Task objective: Your answer should hold exactly the lines from the one with "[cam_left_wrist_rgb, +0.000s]" through the last line of the material below, nothing before and nothing extra.

== Dataset extract

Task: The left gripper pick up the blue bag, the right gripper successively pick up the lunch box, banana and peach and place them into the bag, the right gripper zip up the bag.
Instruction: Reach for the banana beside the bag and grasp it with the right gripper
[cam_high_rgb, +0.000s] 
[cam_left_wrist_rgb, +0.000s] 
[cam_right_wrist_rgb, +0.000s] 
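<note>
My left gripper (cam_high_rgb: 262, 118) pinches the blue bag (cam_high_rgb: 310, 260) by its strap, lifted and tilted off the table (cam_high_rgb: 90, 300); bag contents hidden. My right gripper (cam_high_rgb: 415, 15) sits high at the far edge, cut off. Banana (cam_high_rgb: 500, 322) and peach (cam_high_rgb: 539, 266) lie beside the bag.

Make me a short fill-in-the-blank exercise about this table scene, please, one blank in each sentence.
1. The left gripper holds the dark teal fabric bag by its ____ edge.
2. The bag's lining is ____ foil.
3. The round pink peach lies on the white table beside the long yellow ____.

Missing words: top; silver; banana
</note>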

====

Solution to this problem:
[cam_left_wrist_rgb, +0.000s] 
[cam_right_wrist_rgb, +0.000s] 
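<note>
My left gripper (cam_high_rgb: 262, 118) pinches the blue bag (cam_high_rgb: 310, 260) by its strap, lifted and tilted off the table (cam_high_rgb: 90, 300); bag contents hidden. My right gripper (cam_high_rgb: 415, 15) sits high at the far edge, cut off. Banana (cam_high_rgb: 500, 322) and peach (cam_high_rgb: 539, 266) lie beside the bag.

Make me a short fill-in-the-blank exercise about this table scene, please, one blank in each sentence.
1. The left gripper holds the dark teal fabric bag by its ____ edge.
2. The bag's lining is ____ foil.
3. The round pink peach lies on the white table beside the long yellow ____.

Missing words: top; silver; banana
</note>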

Further output is not needed for this exercise.